■ **What to work on**
Nothing but the lines from the one with "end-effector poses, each" down to the one with "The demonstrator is" should be returned, exactly and with both ends included, from the material below.

= = = =

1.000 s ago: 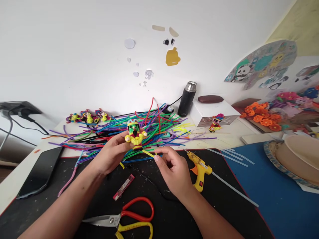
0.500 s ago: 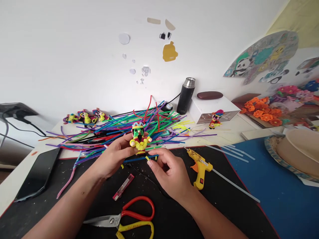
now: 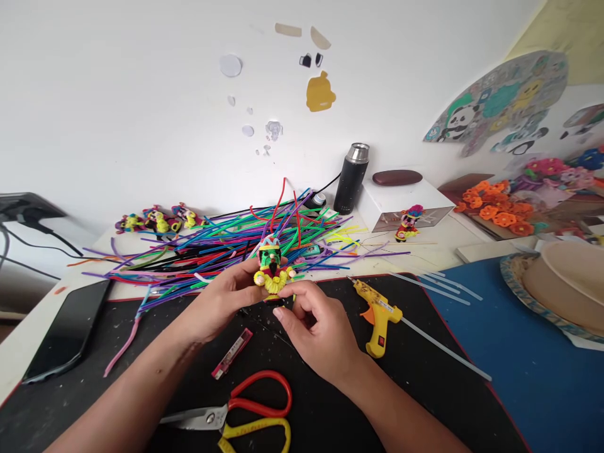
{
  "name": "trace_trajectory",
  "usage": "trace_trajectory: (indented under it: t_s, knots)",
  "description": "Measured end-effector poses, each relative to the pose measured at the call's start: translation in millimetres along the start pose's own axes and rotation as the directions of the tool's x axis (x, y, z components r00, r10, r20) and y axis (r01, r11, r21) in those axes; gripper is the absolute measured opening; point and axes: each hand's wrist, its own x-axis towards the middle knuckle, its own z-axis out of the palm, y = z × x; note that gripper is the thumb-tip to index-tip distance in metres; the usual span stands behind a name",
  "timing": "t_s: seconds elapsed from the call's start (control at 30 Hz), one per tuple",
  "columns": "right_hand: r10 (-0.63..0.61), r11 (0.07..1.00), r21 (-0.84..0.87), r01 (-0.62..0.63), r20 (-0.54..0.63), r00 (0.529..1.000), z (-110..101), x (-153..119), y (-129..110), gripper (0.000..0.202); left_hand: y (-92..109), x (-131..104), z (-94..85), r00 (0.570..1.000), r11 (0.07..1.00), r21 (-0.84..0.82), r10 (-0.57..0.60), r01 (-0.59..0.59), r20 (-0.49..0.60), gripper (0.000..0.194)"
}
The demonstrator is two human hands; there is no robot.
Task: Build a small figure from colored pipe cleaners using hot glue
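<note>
Head view: small pipe-cleaner figure (image 3: 272, 272) upright above the black mat (image 3: 330, 415), clamped from behind in left hand (image 3: 221, 302) fingers. Right hand (image 3: 316, 324) now closer than a second ago, fingers pinched together at the figure's base; loose yellow strand no longer showing. Glue gun (image 3: 377, 314) just right, scissors (image 3: 245, 412) nearer the camera.

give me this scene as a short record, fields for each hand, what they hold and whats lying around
left hand: holds a small pipe-cleaner figure upright above the mat
right hand: fingers pinched at the figure's base
surface: black mat on a white table
behind the hands: loose pile of coloured pipe cleaners
right of the hands: yellow glue gun lying on the mat
near edge: scissors with red and yellow handles
far left: dark phone, flat
</note>
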Motion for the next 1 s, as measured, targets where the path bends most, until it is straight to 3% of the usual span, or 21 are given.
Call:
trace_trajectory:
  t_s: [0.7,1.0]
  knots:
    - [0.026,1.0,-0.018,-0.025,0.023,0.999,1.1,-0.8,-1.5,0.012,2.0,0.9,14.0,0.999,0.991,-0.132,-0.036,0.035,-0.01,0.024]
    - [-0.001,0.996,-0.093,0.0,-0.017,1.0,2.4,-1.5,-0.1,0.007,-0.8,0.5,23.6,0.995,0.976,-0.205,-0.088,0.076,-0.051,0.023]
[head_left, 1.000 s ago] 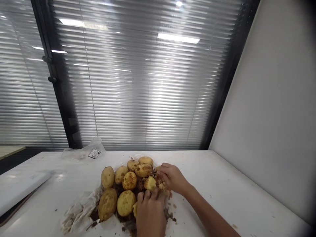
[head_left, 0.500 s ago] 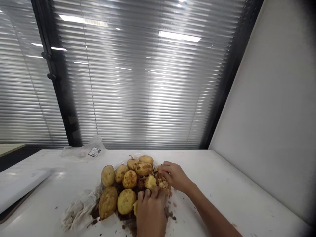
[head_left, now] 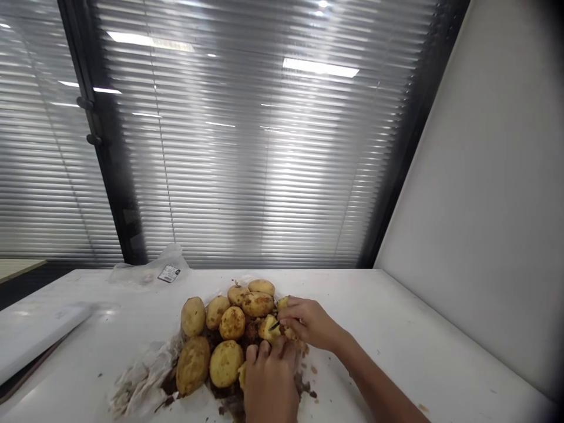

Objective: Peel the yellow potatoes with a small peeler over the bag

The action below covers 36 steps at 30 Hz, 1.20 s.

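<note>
My left hand lies palm down with its fingers curled against the near side of a peeled, yellow potato. My right hand pinches a thin, dark tool, its narrow end over that potato; the handle is hidden in my fingers. Another yellow piece pokes out left of my left hand. Close by are a half-peeled round potato, a brown-stained potato and a large unpeeled potato. Beyond my right fingertips sits a small yellow piece.
More potatoes crowd the far side of the heap. Dark scraps and crumpled, soiled white material surround it on the white table. A clear bag with a label lies at the back, a white panel at left.
My right hand has drawn slightly nearer, bringing the tool from the potato's far side onto its top. The left hand stays nearly still.
</note>
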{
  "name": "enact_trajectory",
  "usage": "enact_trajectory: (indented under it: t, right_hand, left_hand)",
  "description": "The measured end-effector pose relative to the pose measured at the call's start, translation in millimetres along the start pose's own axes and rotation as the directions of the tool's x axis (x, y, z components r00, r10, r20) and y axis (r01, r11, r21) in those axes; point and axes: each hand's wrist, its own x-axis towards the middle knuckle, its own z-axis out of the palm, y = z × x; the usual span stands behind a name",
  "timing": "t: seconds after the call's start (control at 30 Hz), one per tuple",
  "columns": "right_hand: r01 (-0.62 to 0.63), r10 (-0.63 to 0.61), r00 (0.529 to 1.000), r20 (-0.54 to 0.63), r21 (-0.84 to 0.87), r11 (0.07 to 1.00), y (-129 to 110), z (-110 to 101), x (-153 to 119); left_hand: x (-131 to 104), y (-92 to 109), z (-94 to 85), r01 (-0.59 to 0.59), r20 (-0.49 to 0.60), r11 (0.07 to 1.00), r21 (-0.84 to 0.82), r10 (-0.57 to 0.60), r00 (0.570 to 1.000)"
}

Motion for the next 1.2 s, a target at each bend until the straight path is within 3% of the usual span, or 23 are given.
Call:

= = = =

■ **Exercise result**
  "description": "Measured end-effector poses, each relative to the pose measured at the call's start: translation in millimetres along the start pose's own axes and rotation as the directions of the tool's x axis (x, y, z components r00, r10, r20) and y axis (r01, r11, r21) in those axes; gripper is the absolute measured opening; point and axes: each hand's wrist, its own x-axis towards the middle knuckle, its own z-axis out of the palm, y = z × x; note that gripper is the thumb-tip to index-tip distance in metres; the usual span stands behind a name",
  "timing": "t_s: seconds elapsed from the call's start (control at 30 Hz), one per tuple",
  "columns": "right_hand: r10 (-0.63..0.61), r11 (0.07..1.00), r21 (-0.84..0.87), r01 (-0.62..0.63), r20 (-0.54..0.63), r00 (0.529..1.000), z (-110..101), x (-153..119), y (-129..110), gripper (0.000..0.202); left_hand: y (-92..109), x (-131..104), z (-94..85), r00 (0.570..1.000), r11 (0.07..1.00), r21 (-0.84..0.82), r10 (-0.57..0.60), r01 (-0.59..0.59), r20 (-0.49..0.60), gripper (0.000..0.194)"
}
The demonstrator is two human hands; there is no robot.

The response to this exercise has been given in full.